Switch Mode

Toxin Bölüm 88

-

Kara İblis Kralı’nın yanları ve elleri artık çantalarla doluydu ve kalabalık pazar yerinde yoldan geçenlere çarpması hiç de nadir değildi. Tüm bu çarpma ve sürtünmeler yüzünden kıyafetleri dağılmıştı. Birinin kendisine dokunması fikrinden son derece hoşlanmıyordu ve masum bir insanın kan görmemesi için sinirlerim gergindi. Neyse ki sessiz kaldı ve hamal olarak görevlerini yerine getirdi.

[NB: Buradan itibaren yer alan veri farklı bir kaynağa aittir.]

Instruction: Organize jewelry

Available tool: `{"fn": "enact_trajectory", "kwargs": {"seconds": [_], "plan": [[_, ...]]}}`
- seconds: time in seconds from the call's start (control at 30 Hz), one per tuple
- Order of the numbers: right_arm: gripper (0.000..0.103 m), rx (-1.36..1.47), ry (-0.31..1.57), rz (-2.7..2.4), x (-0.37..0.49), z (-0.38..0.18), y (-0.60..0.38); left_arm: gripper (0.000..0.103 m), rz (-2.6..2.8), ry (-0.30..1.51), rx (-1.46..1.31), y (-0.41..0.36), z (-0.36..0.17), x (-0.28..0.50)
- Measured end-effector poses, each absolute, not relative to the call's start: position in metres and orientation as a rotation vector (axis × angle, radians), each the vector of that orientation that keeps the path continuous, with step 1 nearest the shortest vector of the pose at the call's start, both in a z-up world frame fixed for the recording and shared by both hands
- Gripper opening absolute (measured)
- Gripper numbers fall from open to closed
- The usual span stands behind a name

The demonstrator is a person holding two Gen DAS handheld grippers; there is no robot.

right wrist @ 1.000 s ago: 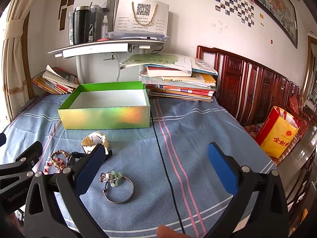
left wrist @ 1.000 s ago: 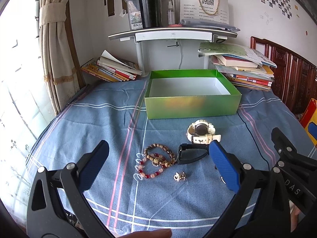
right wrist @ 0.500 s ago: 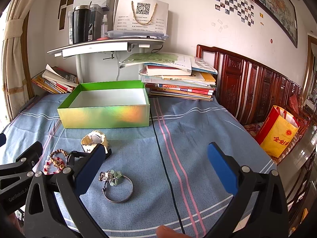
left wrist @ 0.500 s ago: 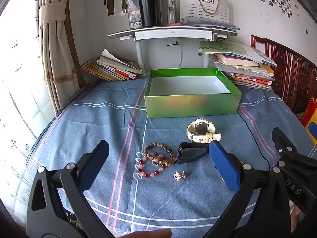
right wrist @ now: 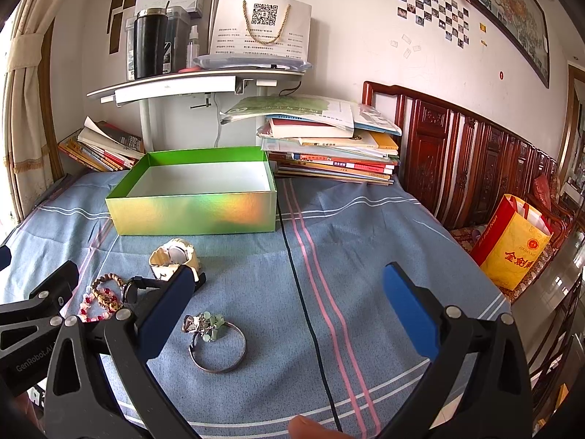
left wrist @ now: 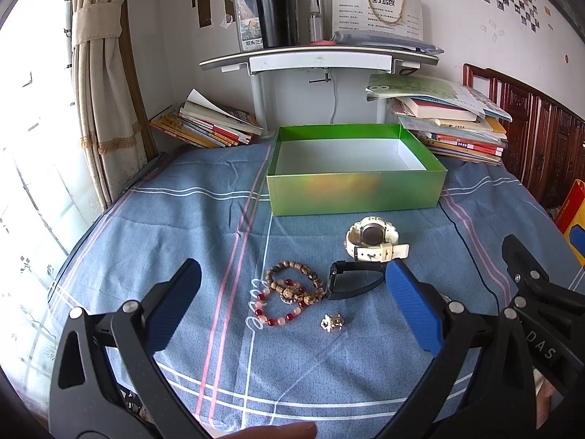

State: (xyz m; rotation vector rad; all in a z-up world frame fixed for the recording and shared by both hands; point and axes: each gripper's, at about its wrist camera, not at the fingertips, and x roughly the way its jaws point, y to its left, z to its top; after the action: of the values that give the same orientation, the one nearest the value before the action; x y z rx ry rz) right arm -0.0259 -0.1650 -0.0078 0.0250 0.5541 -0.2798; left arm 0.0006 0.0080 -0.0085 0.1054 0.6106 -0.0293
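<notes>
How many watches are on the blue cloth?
2. The white watch lies just in front of the green box. The black watch lies nearer the camera, beside the bead bracelets. Its far end is hidden behind a gripper finger.

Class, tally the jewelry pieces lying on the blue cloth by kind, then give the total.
Watches: 2 (white, black)
Bead bracelets: 2 (brown, red-pink)
Bangle: 1
Small charm: 1
Total: 6

both tongs, left (left wrist: 292, 289) and right (right wrist: 287, 301), gape wide.
</notes>
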Motion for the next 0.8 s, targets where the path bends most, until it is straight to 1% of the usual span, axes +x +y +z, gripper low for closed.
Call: {"fn": "enact_trajectory", "kwargs": {"seconds": [0.67, 0.8], "plan": [[0.101, 0.025, 0.559, -0.272, -0.025, -0.011, -0.166, 0.1, -0.03, 0.615, 0.106, 0.009, -0.014, 0.0], [0.101, 0.007, 0.603, -0.262, -0.02, -0.018, -0.178, 0.1, -0.008, 0.67, 0.108, 0.018, -0.03, 0.013]]}}
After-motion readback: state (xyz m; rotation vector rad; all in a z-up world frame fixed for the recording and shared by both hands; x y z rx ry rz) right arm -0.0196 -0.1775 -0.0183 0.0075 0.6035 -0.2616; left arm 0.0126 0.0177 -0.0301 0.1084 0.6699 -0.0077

Birden, daha önce gördüğüm görevlileri hatırladım. İmparator’un tahta çıktıktan sonra babasının tüm danışmanlarını tasfiye ettiği ve iktidarı ele geçirmek için yerlerine yenilerini getirdiği söyleniyordu. Genç imparator tarafından bir gecede çöp haline getirilmişlerdi. Büyük bir suçluyu(beni) saraya bu kadar pervasızca davet eden bir imparatora nasıl tepki vereceklerini anlamak kolaydı. Bu tepkiyi normal karşılıyordum çünkü bu beklenen bir şeydi. Ama…….

“Bunu bakanların önünde yaparsan, Majestelerine karşı tepkiyi artırmaktan başka bir işe yaramaz.”

Benim tedirginliğimle kıyaslandığında Kara İblis Kralı rahattı.

“Yaşlı insanlar yaşlandıkça daha dik başlı olurlar. Endişelenme, buraya gönülsüzce geldin zaten.”

Yani…… durumun böyle olması gerekmiyordu. Gerçekten nefret etseydim bacağımı kırmak pahasına da olsa gelmezdim. Kral sadece kara gözlerini oynattı ve benimkilere dikti.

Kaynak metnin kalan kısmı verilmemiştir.